养个好看、有出息的徒弟真不错,自己能干就算了,还讨了个更干的媳妇回来,再也不用他苦哈哈到处找富商坑蒙拐骗养家糊口了,提前进入养老生活。
正美着,突然听到下面传来一个熟悉的声音:“师父,好吃吗?”
李老道手一抖,差点把刚夹起来的一片猪头肉抖下去。
期期艾艾低头一看,他那风姿绰约、玉树临风的大弟子正双手环胸站着,脸上一副似笑非笑的表情。
他刚从白家看完双亲回来,就得知自己已经被师父“许出去”了这个消息,不仅如此,还收了人家一百两银子的聘礼,等三书六礼、四聘五金等程序走完,就是林家人了。
李老道讪讪一笑:“你俩在一块儿好几年了,也不能一直拖着不是?再说,那丫头最讨厌所谓的嫁娶之词,你俩谁嫁谁无所谓嘛……”
白程面色不变,做出一个伸手的动作,然后在他师父疑惑的眼神中吐出四个字:“我的嫁妆。”
李老道:……肉疼!
成亲那日,梨花镇乃至荆州府的各大酒楼都摆了流水席,来往百姓都可坐下免费用餐,林敏儿名下的铺子更是张灯结彩,整条街悬挂的茜纱宫灯此起彼伏,红彤彤一片,喜庆极了。
有那外地来的客商瞠目结舌,随便扯住一位大哥打听道:“兄台,这是哪位大人物办喜事,竟如此有排场。”
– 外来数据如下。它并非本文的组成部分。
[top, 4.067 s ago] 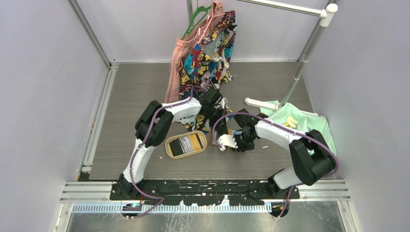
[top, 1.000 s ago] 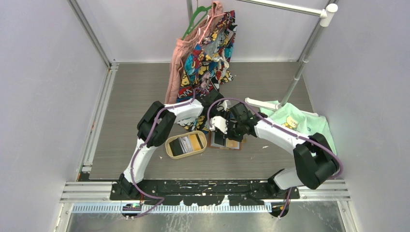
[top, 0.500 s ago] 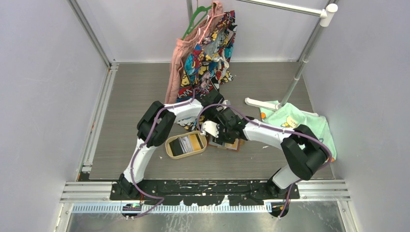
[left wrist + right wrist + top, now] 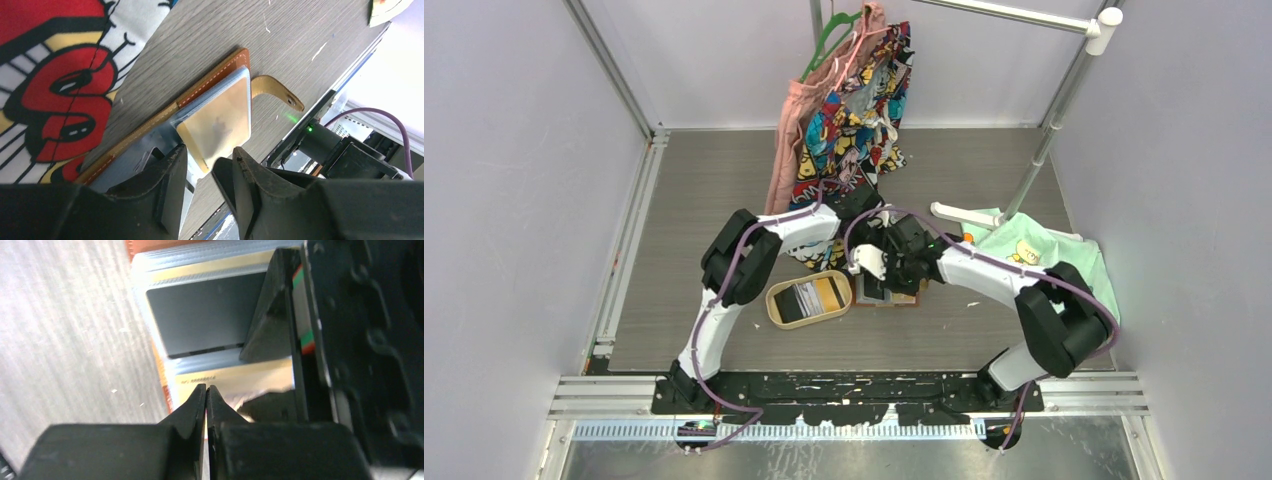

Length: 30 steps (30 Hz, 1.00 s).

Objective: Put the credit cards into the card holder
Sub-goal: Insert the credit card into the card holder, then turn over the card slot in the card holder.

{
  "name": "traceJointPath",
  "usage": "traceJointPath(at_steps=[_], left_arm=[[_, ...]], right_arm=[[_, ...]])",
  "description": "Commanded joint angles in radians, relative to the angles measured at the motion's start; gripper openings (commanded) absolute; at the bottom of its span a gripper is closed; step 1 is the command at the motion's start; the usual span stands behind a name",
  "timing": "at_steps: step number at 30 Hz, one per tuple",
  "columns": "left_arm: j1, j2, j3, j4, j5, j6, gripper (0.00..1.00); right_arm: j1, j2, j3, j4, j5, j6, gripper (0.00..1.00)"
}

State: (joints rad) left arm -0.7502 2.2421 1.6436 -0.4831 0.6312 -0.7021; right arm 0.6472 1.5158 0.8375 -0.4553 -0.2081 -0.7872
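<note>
The tan leather card holder [image 4: 894, 293] lies open on the table, right of the oval tray. Its clear sleeves show a black card [image 4: 200, 315] and a yellow card [image 4: 235, 380]. My left gripper [image 4: 874, 243] is open low over the holder [image 4: 210, 82], with a corner of the sleeved yellow card [image 4: 217, 125] between its fingers [image 4: 170, 185]. My right gripper [image 4: 206, 389] is shut, its tips at the near edge of the yellow card, by the holder's leather rim [image 4: 165, 391]. In the top view it [image 4: 879, 274] sits over the holder. A black [image 4: 791, 303], a striped white [image 4: 809, 297] and a yellow card [image 4: 829, 292] lie in the tray.
The oval light-wood tray [image 4: 774, 300] stands left of the holder. Colourful clothes [image 4: 854, 110] hang from a hanger at the back and reach the table by the left gripper [image 4: 60, 75]. A green shirt [image 4: 1034, 250] and a white rack pole [image 4: 1044, 140] are on the right. The holder's strap [image 4: 277, 90] sticks out.
My right gripper has moved from the holder's front right up and left over the holder, beside the left gripper. The left arm has hardly moved. The tray's cards are unchanged.
</note>
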Motion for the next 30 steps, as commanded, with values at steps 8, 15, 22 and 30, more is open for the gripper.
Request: traceJointPath(at_steps=[8,15,22,30], left_arm=[[0.013,-0.181,-0.099,0.17,-0.035,-0.029,0.4],[0.021,-0.335,-0.27,0.316,-0.095,0.04,0.39],[0.023,-0.586,-0.544,0.513,-0.211,0.128,0.36],[0.025,-0.858,-0.801,0.708,-0.262,0.285,0.47]], right_arm=[[-0.218,-0.188,0.094,-0.237,-0.585,0.088,0.24],[-0.388,-0.117,0.142,-0.28,-0.741,0.381,0.29],[-0.446,-0.056,0.124,-0.209,-0.589,0.583,0.43],[-0.445,0.068,0.153,-0.19,-0.435,0.672,0.44]])
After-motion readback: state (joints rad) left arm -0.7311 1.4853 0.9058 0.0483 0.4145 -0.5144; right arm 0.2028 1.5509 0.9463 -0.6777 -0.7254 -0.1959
大哥还没说话,身边打扮爽利的妇人就接过了话茬:“自然是我们东家成亲的大好日子,你们啊可是赶上好时机了,这三日,东家名下的所有铺子都有大优惠,半价!不说了,咱们赶紧排队去,晚上我想吃你做的东坡肘子。”
夫妻二人相携离去,隐约还听见那位大哥带着自豪的回答:“没问题,这可是我的拿手好菜!”
不是,这家人好生奇怪,怎么是男子下厨?
直到听说这位东家是女子,今日娶亲,以及亲眼看到许多女主外、男主内的家庭,甚至好多偌大铺子里面的掌柜都是女子时,恍恍惚惚还以为自己误入了女儿国。
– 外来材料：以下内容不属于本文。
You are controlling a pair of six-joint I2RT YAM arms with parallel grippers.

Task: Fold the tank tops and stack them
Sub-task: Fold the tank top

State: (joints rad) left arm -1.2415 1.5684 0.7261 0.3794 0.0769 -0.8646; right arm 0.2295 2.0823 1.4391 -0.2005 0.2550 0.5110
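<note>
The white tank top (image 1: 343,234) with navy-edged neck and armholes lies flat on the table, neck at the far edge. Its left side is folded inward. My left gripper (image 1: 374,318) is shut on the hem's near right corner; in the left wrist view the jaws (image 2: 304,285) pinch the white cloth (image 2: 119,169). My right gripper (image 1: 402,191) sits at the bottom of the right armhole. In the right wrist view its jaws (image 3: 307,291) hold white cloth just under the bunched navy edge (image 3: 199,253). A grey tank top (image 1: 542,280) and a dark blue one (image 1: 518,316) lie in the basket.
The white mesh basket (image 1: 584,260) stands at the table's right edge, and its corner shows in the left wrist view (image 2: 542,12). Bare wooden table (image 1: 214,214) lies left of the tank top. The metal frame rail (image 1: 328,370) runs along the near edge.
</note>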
锣鼓声越来越近,随着人群的喧闹声,街道尽头缓缓走来一匹高头大马,通体雪白,只有四只蹄子是黑色,看起来威风极了。
然而马上端坐着的女子却完全抢走了它的风头,一袭大红色织锦喜服披在马背上,更加衬得整个人发乌如墨、肤白如雪,脸蛋更是美到让人呼吸一滞。
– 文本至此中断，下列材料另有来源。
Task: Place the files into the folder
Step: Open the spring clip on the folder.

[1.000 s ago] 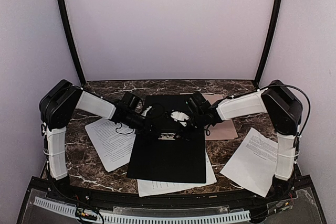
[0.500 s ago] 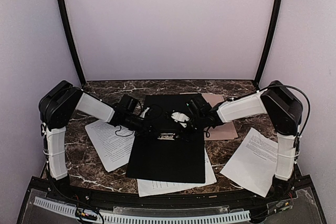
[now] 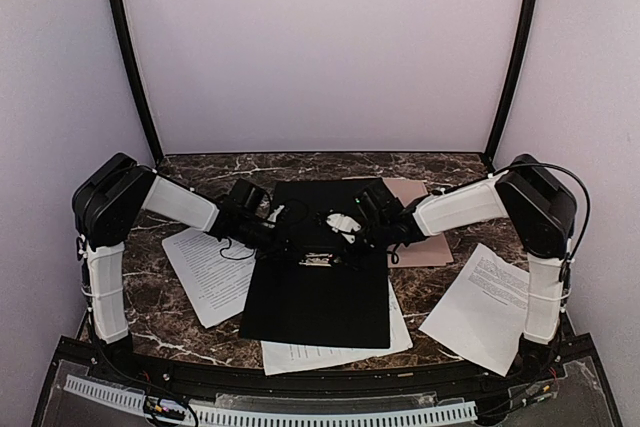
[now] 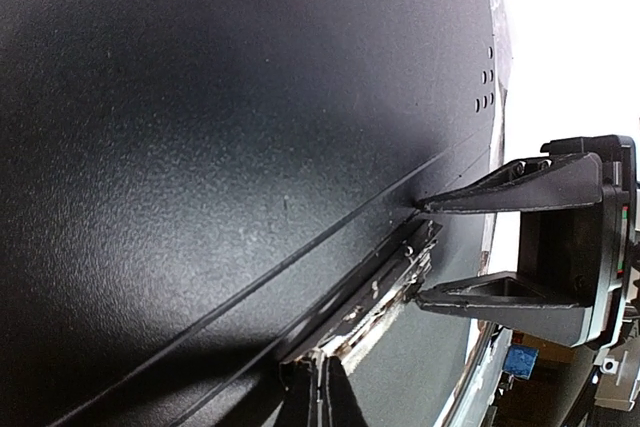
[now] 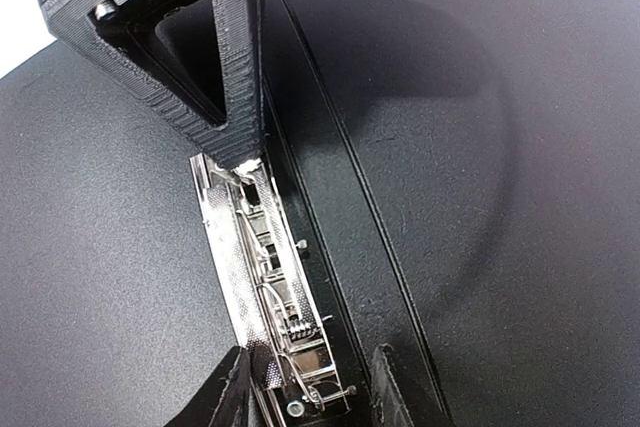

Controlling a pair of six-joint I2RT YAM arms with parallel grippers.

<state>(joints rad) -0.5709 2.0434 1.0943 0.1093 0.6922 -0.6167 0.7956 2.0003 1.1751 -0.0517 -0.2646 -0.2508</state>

“娘,我以后也要靠自己赚钱,这样才能娶到像白程哥哥那么好看的夫婿。”这是家住白凉山下,经常来往道观的女娃。
“果然女人自己有钱就是有底气,我反正是不想再伺候男人了,打呼噜放屁磨牙,酱油瓶子倒了都不知道扶一下。”这是年前刚与丈夫合离的妇人。
陶娟如今已是林氏布庄的女掌柜,此时,她正带着店里所有员工站在二楼往下撒绢花,惹得周围女子一阵抢夺。
她想,或者这就是东家选择这样成亲的原因吧?让更多的女子看到,成为人生赢家的途径掌握在自己手中,而不是男人。